- [Task description]:
Pictures aside, write out the data exactly as it reads.
·····
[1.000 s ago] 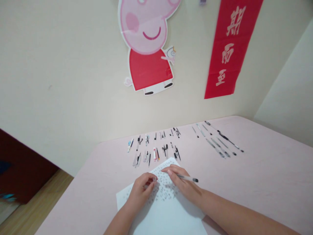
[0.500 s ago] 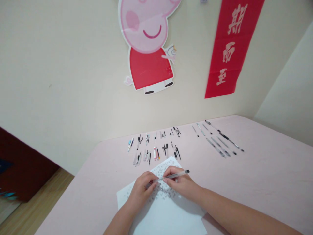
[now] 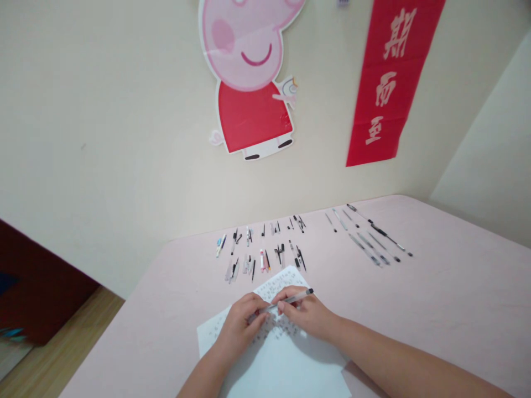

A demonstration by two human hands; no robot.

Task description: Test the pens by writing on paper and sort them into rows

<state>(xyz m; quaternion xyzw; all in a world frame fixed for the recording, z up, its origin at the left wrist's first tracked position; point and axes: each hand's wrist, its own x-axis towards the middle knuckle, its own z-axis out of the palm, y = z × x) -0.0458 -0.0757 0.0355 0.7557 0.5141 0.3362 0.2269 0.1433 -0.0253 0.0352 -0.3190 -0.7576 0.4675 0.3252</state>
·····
- [The answer]:
[1.000 s ago] 
[0.500 s ago] 
[now] 

A demonstration by two human hands; no robot.

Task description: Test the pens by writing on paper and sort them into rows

<state>(xyz m; quaternion xyzw; all in a world frame fixed for the recording, z up, its origin at the left wrist's first tracked position; point and axes: each hand's wrist, its own x-axis towards the middle knuckle, its own z-axis out of the palm, y = z × x) -0.0458 -0.0757 0.0355 0.7557 0.5141 0.3362 0.2269 0.1433 -0.0253 0.0352 -0.3190 -0.7576 0.4675 0.3252</state>

This exercise requires no further response.